Depois das intervenções, ouviu-se um poema de Louis Aragon relacionado com a Guerra Civil de Espanha e o coro da Achada lançou canções alusivas à Guerra Civil Espanhola e à luta anti-franquista. Santo Cristo de Fisterre, em galego, En el pozo María Luisa, em castelhano, Só ouve o brado da terra (de Zeca Afonso), em português, foram algumas delas.
Estava uma centena de pessoas presentes. E alguns ausentes lembrados: por exemplo António Loja Neves, jornalista, escritor e documentarista, que correalizou com José Manuel Alves Pereira o filme «O Silêncio», precisamente sobre o silenciamento deliberado destes acontecimentos (este filme foi projectado na Casa da Achada em 2012 numa série de sessões realizadas sobre estes assuntos).
Seguiu-se mais música e festa, com acordeão, violino, gaita de foles e muitos adufes, com malta vinda do Porto (alguns dos «Bugalhos» e de vários grupos amigos) que cantou canções populares dos dois lados da fronteira. Vizinhas ofereceram uma jeropiga e ainda se esteve por ali até ao fim da tarde de Sábado, cantando e dançando ali no centro da aldeia, junto à igreja de Cambedo.
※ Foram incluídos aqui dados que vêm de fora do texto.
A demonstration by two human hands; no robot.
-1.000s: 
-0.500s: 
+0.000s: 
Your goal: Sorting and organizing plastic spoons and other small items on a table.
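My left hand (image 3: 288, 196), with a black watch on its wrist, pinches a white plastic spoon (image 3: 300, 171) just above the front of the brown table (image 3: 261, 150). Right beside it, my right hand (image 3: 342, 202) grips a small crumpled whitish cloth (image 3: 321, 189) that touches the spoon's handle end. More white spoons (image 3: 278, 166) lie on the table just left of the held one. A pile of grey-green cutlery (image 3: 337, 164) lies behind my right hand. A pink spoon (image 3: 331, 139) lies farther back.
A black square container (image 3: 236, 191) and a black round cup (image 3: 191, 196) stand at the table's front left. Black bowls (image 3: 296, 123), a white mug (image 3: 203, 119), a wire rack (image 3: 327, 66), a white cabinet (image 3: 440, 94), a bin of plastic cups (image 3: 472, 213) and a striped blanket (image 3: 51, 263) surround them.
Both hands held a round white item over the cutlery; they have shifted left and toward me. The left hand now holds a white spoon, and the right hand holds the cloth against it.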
No Domingo de manhã foi a vez de se homenagear, num lugar na serra, do lado galego, perto de Campobecerros, outros homens: carrilanos que resistiram, depois do golpe franquista de 1936, à instauração da ditadura. Eram homens que trabalhavam na construção do caminho-de-ferro (daí o nome “carrilanos”) e que resistiram (até à morte) ao avanço dos falangistas.
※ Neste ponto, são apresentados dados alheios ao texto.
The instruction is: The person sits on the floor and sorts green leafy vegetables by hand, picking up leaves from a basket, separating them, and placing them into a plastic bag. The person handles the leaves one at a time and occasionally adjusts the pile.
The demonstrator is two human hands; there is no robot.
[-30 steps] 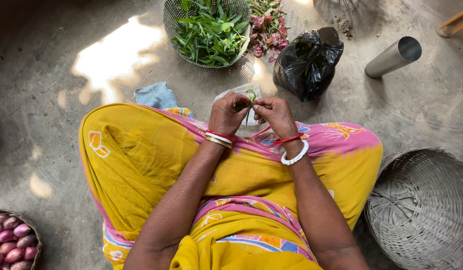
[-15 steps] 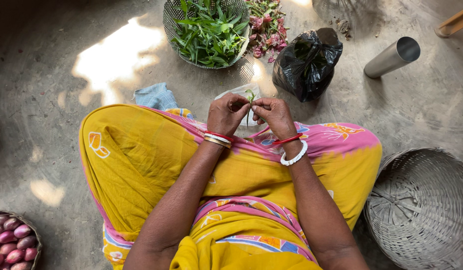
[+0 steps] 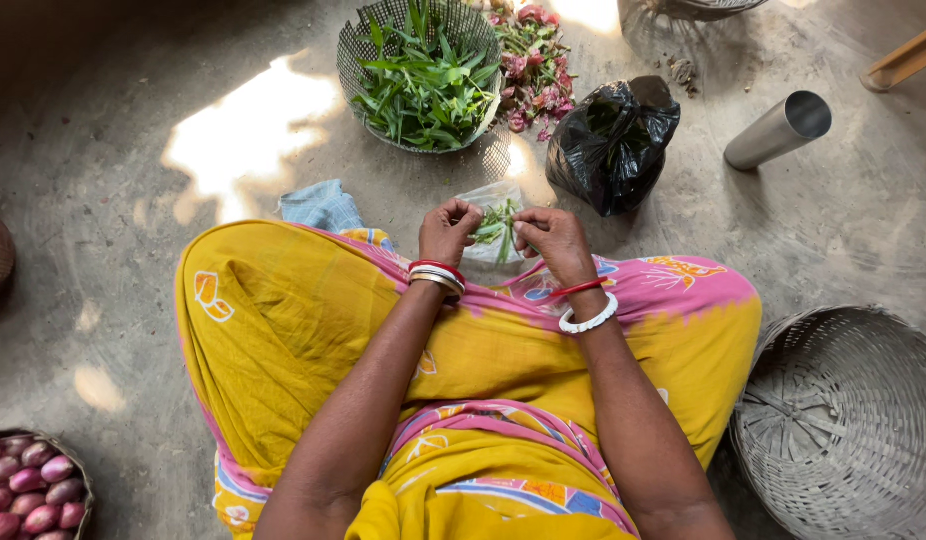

Homenagem sentida e emocionada, junto a uma placa onde se lia «Em memória dos carrilanos portugueses, veciños do Concello de Castrelo do Val asasinados por forzas fascistas o 20 de Agosto de 1936/ O esquecemento leva a que feitos como estes se poidan repetir (3 Junho 2012)».
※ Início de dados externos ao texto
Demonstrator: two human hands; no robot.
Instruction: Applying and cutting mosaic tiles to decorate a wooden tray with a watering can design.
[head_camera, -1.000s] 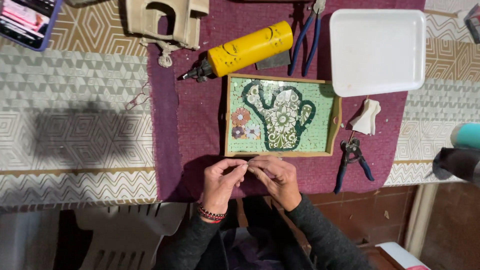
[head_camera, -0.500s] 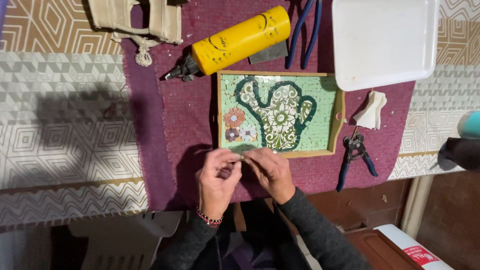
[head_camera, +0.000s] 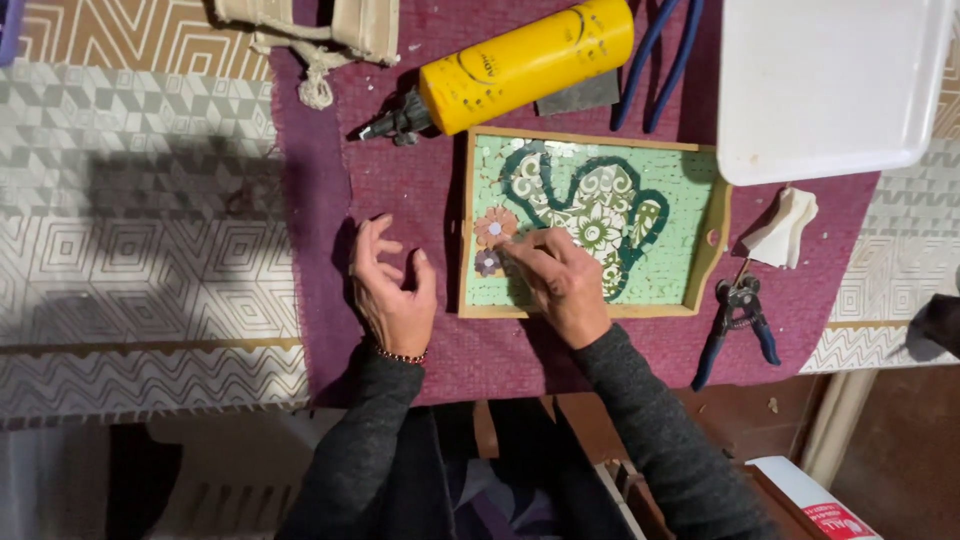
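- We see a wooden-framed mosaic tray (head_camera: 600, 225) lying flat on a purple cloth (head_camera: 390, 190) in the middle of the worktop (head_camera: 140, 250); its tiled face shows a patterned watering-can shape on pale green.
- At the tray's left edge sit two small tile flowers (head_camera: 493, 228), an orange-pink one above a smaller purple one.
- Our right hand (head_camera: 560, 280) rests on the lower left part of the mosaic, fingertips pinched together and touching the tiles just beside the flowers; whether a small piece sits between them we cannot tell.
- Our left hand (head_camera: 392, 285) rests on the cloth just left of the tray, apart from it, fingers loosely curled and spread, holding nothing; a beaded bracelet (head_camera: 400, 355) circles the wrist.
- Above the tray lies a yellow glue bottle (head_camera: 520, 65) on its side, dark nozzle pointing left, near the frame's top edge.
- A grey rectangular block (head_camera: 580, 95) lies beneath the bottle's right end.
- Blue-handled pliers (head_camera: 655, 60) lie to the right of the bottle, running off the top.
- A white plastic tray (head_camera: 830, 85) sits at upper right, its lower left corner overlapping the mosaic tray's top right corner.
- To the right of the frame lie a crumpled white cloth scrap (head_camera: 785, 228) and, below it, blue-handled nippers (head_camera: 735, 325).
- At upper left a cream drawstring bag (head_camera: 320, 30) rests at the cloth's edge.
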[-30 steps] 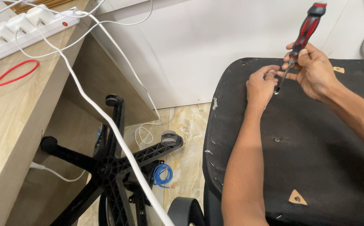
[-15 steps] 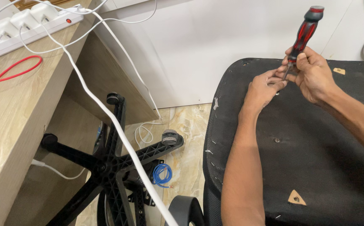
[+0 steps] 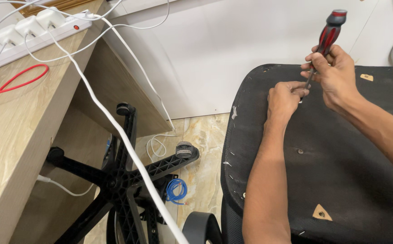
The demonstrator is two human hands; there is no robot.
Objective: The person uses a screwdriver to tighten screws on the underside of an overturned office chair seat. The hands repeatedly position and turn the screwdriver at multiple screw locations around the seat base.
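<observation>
On the black chair seat [image 3: 341, 171], I'm watching the right hand [image 3: 336, 74] squeezing a red screwdriver [image 3: 327, 38]. The left hand [image 3: 284, 97], at nine o'clock, is pinching its tip. It might slip and poke fingers.

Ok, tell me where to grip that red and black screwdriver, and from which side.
Grip the screwdriver on its thick ribbed handle, about where the right hand wraps it now, coming from the right. The handle stands almost upright with its top tilted right, and the left hand's fingers crowd the thin shaft down at the black seat underside, so the lower part is probably a poor hold.
</observation>
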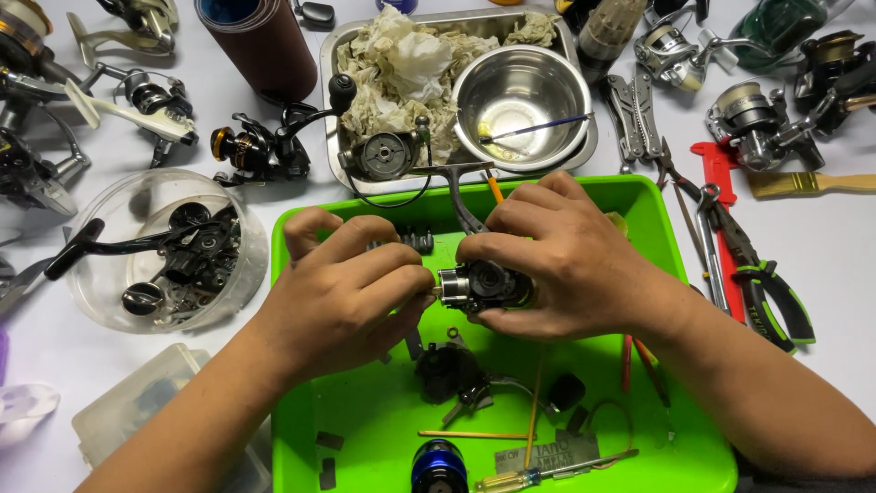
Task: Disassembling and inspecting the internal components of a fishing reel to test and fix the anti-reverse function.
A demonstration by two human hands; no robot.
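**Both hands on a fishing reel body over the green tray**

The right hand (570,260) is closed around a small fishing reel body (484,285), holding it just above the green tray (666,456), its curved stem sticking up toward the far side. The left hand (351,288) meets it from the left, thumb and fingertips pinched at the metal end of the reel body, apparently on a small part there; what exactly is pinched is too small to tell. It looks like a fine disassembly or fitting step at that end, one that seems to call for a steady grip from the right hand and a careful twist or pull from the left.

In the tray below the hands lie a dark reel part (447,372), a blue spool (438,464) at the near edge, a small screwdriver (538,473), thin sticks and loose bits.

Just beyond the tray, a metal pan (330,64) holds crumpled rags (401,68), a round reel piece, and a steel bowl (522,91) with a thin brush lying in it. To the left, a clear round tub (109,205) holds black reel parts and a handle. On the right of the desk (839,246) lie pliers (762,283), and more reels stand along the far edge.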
Primeiro, palavras de Pepe (“é preciso dizer que a Guerra Civil não foi uma ‘guerra civil’, foi um golpe!”) lembrando também que não foram só os antifascistas que foram atacados, presos e assassinados, mas todo o povo galego. Houve ainda agradecimentos finais feitos por Paula Godinho, com vários amigos e amigas galegas ali presentes. Depois do coro cantar algumas canções («pueblo que canta no morirá…»), cantámos juntos a inevitável «Grândola, Vila Morena».
Seguiu-se uma visita à campa não identificada de dois dos assassinados no cemitério de Campobecerros. E depois houve almoço num restaurante local e familiar, onde se comeu cozido galego e truta, enquanto se cantaram mais canções de luta e se trocaram histórias. E leram-se ali palavras da Autobiografia de Mário Dionísio sobre a Guerra Civil:
«A guerra de Espanha, aqui ao lado, vivida dia a dia e hora a hora com o ouvido colado aos aparelhos de TSF, por causa das interferências meticulosamente provocadas, por causa dos vizinhos (fossem eles quem fossem), com projectos ansiosos de ir lá ter («Partir./Partir para a pátria instável onde o grito salta das veias», versos meus de 38) e o remorso de ficar. As notícias diárias dos bombardeamentos, dos fuzilamentos, das aldeias destruídas, sem pão, sem armas. E o «no pasarán!». O não passarão vibrando no nosso desespero, ainda antes de gritado nas barricadas de Madrid, sentido em silêncio e lágrimas, neste país agrilhoado, esvaziado, com os amigos perseguidos, presos, torturados, muitos deles mortos não se sabia onde. Houve um tempo em que nem saber onde estavam se podia.»